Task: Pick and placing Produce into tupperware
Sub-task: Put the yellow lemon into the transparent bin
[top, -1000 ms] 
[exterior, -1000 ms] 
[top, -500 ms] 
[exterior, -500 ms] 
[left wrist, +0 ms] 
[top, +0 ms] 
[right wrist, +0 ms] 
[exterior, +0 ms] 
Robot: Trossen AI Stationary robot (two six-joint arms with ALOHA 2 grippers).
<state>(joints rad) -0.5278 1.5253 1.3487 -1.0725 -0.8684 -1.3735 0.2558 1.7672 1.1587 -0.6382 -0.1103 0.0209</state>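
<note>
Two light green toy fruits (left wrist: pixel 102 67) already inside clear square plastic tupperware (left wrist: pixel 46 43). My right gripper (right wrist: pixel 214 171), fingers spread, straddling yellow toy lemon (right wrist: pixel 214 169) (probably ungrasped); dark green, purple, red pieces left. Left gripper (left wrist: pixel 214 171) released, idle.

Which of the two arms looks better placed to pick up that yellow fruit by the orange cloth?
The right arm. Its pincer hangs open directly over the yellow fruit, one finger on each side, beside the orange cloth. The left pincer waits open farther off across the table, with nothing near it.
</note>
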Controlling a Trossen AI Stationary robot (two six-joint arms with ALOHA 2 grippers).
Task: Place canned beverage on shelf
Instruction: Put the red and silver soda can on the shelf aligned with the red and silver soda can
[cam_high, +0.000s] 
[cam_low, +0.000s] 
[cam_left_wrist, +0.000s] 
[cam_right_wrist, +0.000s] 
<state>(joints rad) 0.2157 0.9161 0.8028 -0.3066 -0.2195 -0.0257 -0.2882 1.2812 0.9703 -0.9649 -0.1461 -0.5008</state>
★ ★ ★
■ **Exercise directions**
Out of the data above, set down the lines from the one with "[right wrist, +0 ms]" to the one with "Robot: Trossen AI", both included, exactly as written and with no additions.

■ **Your response**
[right wrist, +0 ms] 
[exterior, +0 ms] 
Robot: Trossen AI Stationary robot (two six-joint arms with ALOHA 2 grippers).

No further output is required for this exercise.